§ **DIRECTIONS**
Consider the records below. How many of their lines include the word "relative"? State the number and nothing else.

===== INPUT FOR THIS TASK

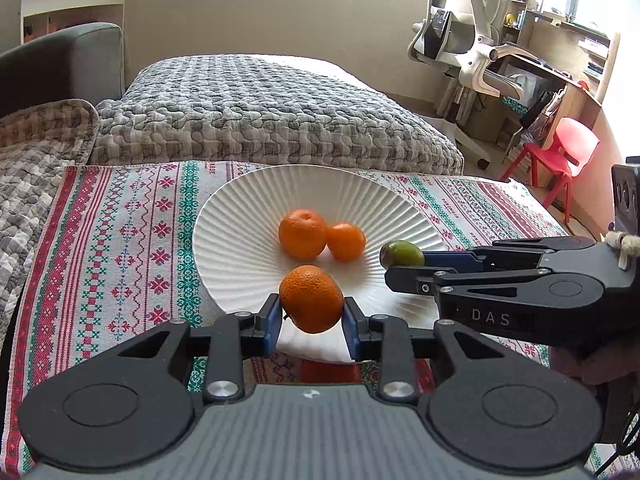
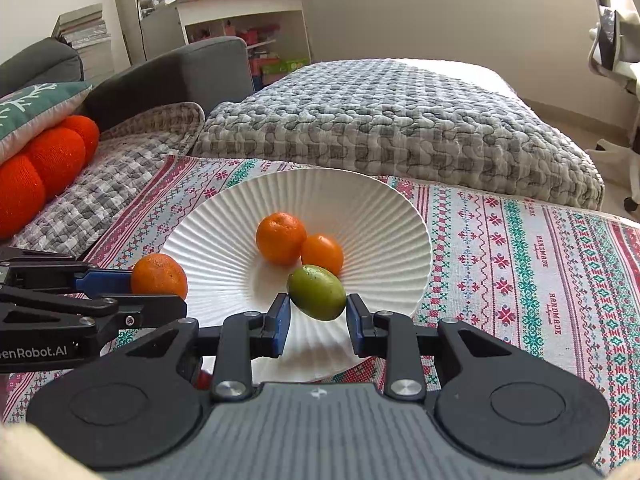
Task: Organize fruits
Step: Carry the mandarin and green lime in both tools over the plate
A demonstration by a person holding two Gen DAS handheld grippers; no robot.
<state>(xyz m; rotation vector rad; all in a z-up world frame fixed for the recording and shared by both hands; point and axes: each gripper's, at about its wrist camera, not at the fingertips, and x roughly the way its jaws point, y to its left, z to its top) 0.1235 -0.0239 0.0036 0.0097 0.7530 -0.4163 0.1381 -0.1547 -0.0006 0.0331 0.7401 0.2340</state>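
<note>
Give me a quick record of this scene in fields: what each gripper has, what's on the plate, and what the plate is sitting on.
left gripper: shut on a round orange tangerine, held above the plate's near rim
right gripper: shut on an oval green fruit, held over the plate
plate: white ribbed round plate
on plate: two orange tangerines, touching each other
surface: red, green and white patterned cloth
behind: grey quilted cushion

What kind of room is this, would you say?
Most likely a lived-in bedroom or study at home: a quilted grey bed, a white office chair at a cluttered desk, and a white bookshelf. The ribbed white plate sits on a patterned cloth.
</note>
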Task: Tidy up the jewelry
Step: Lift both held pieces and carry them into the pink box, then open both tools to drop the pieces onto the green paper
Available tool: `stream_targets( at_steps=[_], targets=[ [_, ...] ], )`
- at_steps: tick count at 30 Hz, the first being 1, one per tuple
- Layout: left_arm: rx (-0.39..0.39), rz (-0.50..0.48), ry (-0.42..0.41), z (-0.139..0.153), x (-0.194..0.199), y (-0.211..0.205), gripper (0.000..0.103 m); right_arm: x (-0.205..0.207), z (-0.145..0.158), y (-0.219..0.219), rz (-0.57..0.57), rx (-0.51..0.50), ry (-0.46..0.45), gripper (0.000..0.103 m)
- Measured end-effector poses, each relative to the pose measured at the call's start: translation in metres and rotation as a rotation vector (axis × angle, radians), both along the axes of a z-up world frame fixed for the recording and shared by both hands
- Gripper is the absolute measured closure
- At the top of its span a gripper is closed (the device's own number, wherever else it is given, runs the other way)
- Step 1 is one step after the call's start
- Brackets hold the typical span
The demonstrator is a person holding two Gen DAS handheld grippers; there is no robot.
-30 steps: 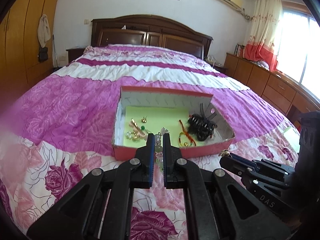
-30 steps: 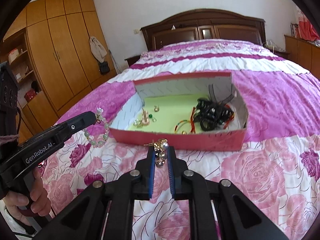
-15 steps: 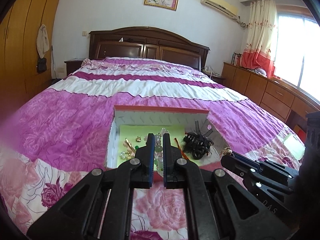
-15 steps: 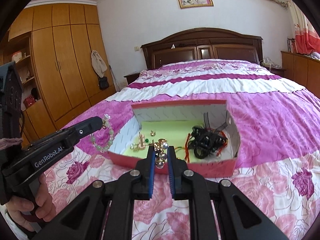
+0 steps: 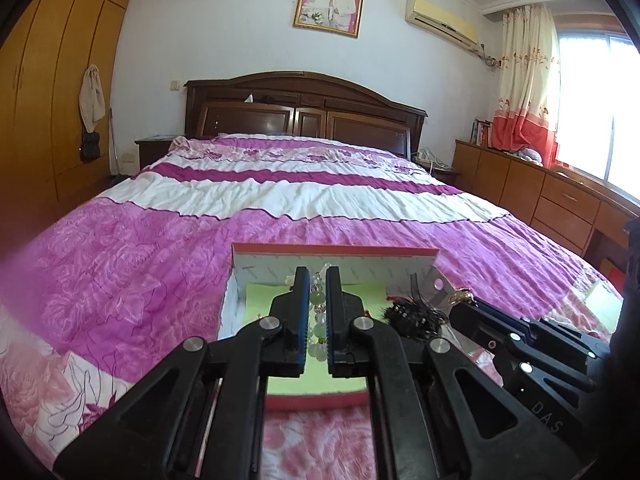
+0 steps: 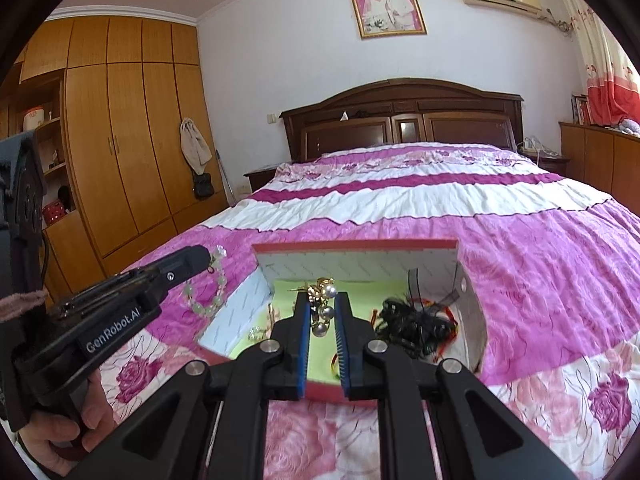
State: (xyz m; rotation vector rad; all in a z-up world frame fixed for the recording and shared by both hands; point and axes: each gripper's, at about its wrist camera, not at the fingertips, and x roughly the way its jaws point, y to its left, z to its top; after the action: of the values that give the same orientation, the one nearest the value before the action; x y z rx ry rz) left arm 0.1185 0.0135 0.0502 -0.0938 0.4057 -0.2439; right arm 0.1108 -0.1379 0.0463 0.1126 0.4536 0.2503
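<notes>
left claw [image 5: 318, 280]: clenched on pale green bead bracelet [image 5: 317, 312], over red box [image 5: 332, 249] | right claw [image 6: 322, 300]: grasping gold pearl earring [image 6: 325, 300], over same box | box: on pink floral bed [image 5: 160, 248], black hair clip [image 6: 404, 320] at right inside

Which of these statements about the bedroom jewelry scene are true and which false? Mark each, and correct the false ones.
1. The left gripper is shut on a pale bead bracelet. True.
2. The right gripper holds nothing. False: it is shut on a gold and pearl piece.
3. The red box lies on the bed. True.
4. The box's floor is blue. False: the lining is yellow-green.
5. A black tangle lies in the box's right part. True.
</notes>
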Motion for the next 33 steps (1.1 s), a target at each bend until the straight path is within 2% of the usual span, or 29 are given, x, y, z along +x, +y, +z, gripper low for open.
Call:
stream_targets(
  at_steps=[10,19,23,28,33],
  targets=[
    [0.011,0.016,0.034,-0.02,0.03,-0.004,0.103,0.034,-0.019,-0.001,-0.026,-0.006,0.03,0.09],
    [0.048,0.002,0.186,-0.053,0.053,-0.012,0.103,0.061,-0.048,-0.005,-0.039,-0.029,0.147,0.09],
    [0.042,-0.006,0.269,-0.065,0.063,-0.011,0.103,0.074,-0.06,-0.004,-0.035,-0.037,0.23,0.09],
    [0.033,-0.008,0.332,-0.073,0.069,-0.01,0.103,0.083,-0.071,-0.003,-0.036,-0.04,0.33,0.089],
    [0.04,-0.018,0.38,-0.077,0.072,-0.013,0.103,0.085,-0.075,0.001,-0.026,-0.066,0.363,0.088]
  ],
)
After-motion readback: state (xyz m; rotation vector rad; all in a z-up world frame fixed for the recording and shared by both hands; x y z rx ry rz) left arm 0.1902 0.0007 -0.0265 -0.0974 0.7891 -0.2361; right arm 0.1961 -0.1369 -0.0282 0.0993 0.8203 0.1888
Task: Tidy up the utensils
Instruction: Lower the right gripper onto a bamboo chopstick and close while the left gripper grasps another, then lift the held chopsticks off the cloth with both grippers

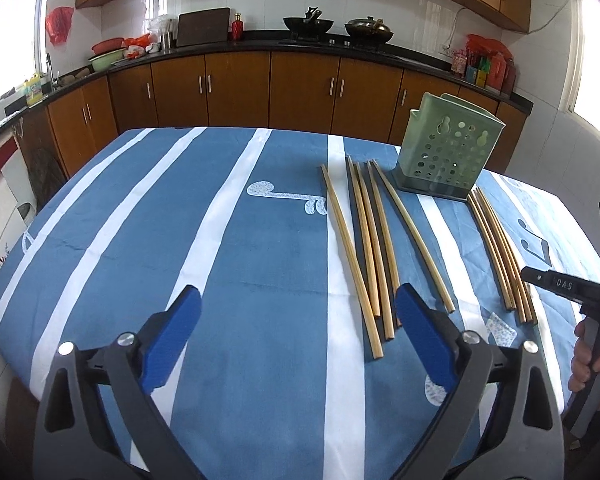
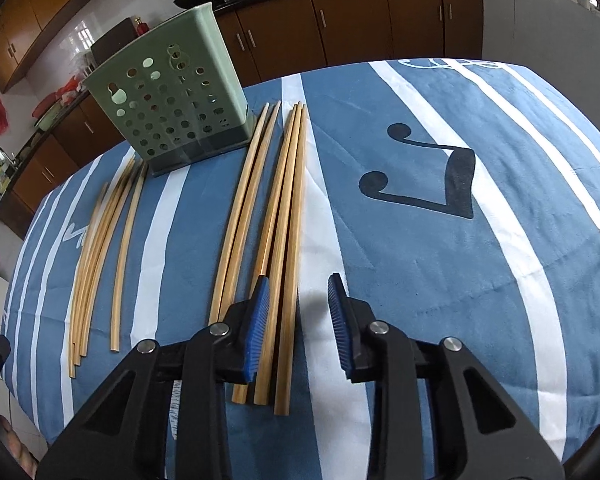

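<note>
A green perforated utensil holder (image 1: 449, 150) stands upright at the far right of the table; it also shows in the right wrist view (image 2: 171, 96). Two groups of wooden chopsticks lie flat on the blue striped cloth. The left group (image 1: 370, 248) is spread in front of my left gripper (image 1: 298, 312), which is open and empty above the cloth. The right group (image 2: 278, 232) lies just left of and under my right gripper (image 2: 298, 300), which is open and empty, its left finger over the sticks. The left group also shows in the right wrist view (image 2: 100, 248).
The table (image 1: 140, 216) has a blue and white striped cloth with music-note prints. Brown kitchen cabinets (image 1: 236, 88) and a dark counter with woks (image 1: 308, 24) run behind it. The right handheld gripper's body (image 1: 596, 288) shows at the right edge of the left wrist view.
</note>
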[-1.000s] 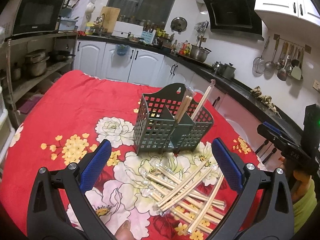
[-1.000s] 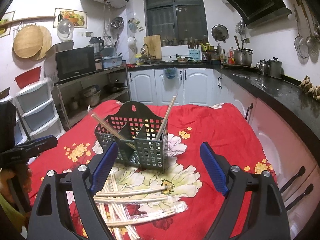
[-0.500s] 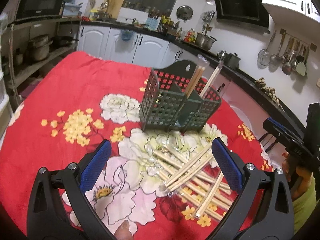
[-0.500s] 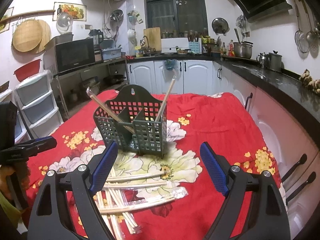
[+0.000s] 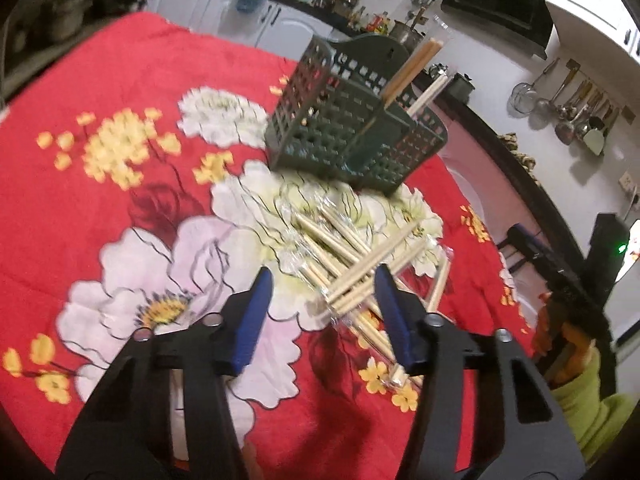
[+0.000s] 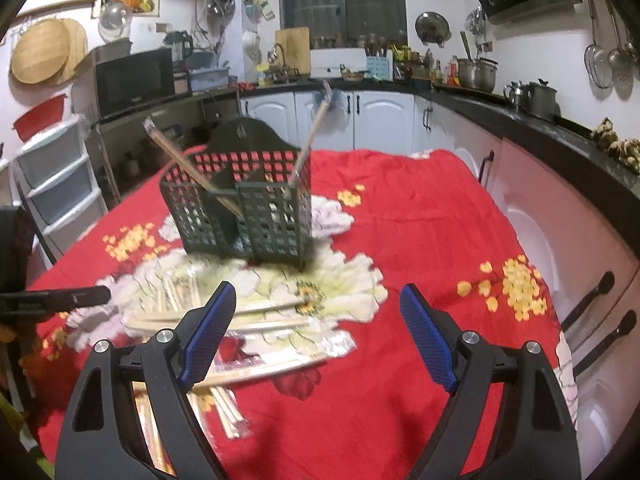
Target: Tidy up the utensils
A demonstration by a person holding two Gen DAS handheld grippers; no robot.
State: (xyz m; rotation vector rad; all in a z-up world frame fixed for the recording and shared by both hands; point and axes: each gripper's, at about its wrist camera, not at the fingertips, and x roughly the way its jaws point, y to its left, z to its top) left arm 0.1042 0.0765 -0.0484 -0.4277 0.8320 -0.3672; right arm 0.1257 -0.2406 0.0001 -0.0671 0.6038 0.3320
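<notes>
A dark green slotted utensil basket (image 5: 352, 136) stands on the red floral tablecloth (image 5: 120, 92) with a few chopsticks upright in it; it also shows in the right wrist view (image 6: 244, 204). A pile of wrapped wooden chopsticks (image 5: 360, 268) lies in front of it, also seen in the right wrist view (image 6: 240, 320). My left gripper (image 5: 322, 292) is open, its jaws narrowed, low over the near end of the pile. My right gripper (image 6: 316, 332) is open and empty, above the cloth to the right of the pile.
The right gripper (image 5: 560, 276) shows at the right edge of the left wrist view. The left gripper (image 6: 52, 300) shows at the left edge of the right wrist view. Kitchen cabinets (image 6: 360, 120) and a black counter (image 6: 560, 128) surround the table.
My left gripper has dropped and moved forward to the chopstick pile, and its jaws have narrowed. My right gripper has moved slightly forward and stays wide open.
</notes>
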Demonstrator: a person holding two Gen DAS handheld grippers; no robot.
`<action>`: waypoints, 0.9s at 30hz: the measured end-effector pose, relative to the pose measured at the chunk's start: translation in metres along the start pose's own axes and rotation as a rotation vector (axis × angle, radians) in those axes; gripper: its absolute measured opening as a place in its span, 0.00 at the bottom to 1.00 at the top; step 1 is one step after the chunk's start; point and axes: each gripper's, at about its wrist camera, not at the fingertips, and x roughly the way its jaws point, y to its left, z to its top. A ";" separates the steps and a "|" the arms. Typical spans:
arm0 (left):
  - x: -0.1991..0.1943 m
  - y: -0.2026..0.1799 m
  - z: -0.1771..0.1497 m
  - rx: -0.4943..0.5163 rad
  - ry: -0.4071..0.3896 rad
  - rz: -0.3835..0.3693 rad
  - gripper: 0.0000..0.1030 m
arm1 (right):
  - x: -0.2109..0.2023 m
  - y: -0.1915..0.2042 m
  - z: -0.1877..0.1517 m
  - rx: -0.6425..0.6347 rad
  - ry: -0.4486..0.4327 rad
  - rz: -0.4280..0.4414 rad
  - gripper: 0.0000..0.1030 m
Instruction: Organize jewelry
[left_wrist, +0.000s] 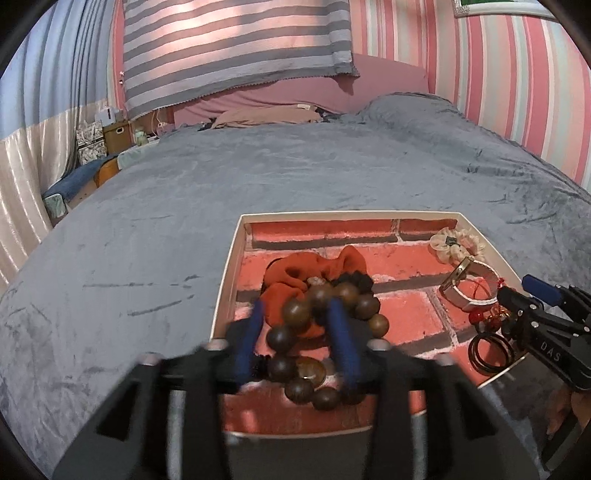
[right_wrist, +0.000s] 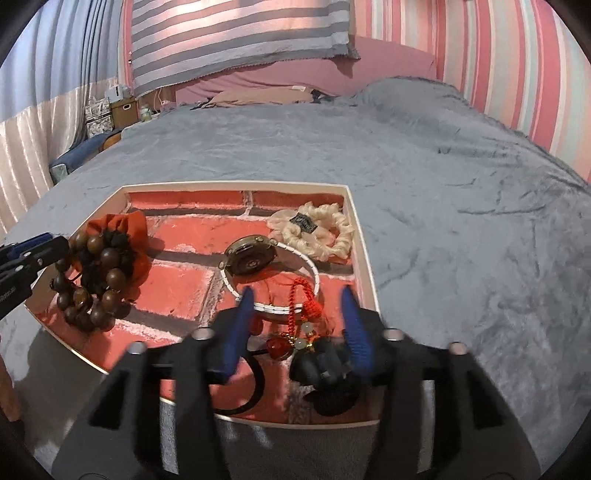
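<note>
My left claw (left_wrist: 297, 325) hangs spread over the brown wooden bead bracelet (left_wrist: 314, 343) at the white tray's (left_wrist: 231, 266) near-left corner. It looks heavy and slippery; I'd pinch one bead. Right claw (right_wrist: 297, 314) also spread.

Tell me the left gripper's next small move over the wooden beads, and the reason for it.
Probably close the left gripper on the wooden bead bracelet. Its blue fingers stand open on either side of the beads, which lie on the orange scrunchie in the tray, not yet gripped.
</note>
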 end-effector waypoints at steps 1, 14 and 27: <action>-0.004 0.000 -0.001 0.000 -0.007 -0.005 0.51 | -0.003 0.000 0.000 0.002 -0.007 0.003 0.51; -0.088 0.006 -0.018 -0.038 -0.155 0.015 0.88 | -0.068 0.004 -0.018 0.016 -0.132 0.012 0.96; -0.184 -0.011 -0.064 0.033 -0.232 0.113 0.93 | -0.168 0.025 -0.062 0.002 -0.200 -0.024 0.96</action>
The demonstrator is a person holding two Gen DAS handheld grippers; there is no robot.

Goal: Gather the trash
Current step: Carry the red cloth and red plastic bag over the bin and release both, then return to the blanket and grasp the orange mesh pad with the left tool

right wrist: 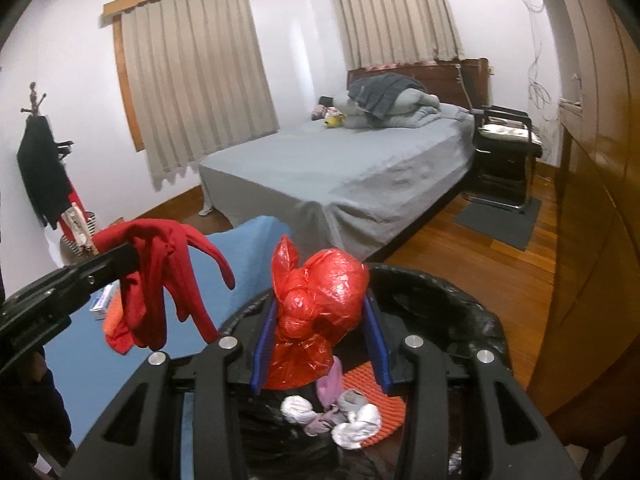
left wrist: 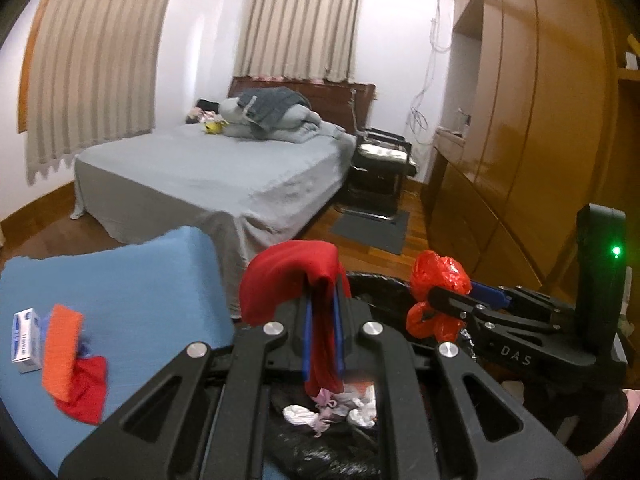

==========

§ **SOLUTION FOR THIS TASK**
2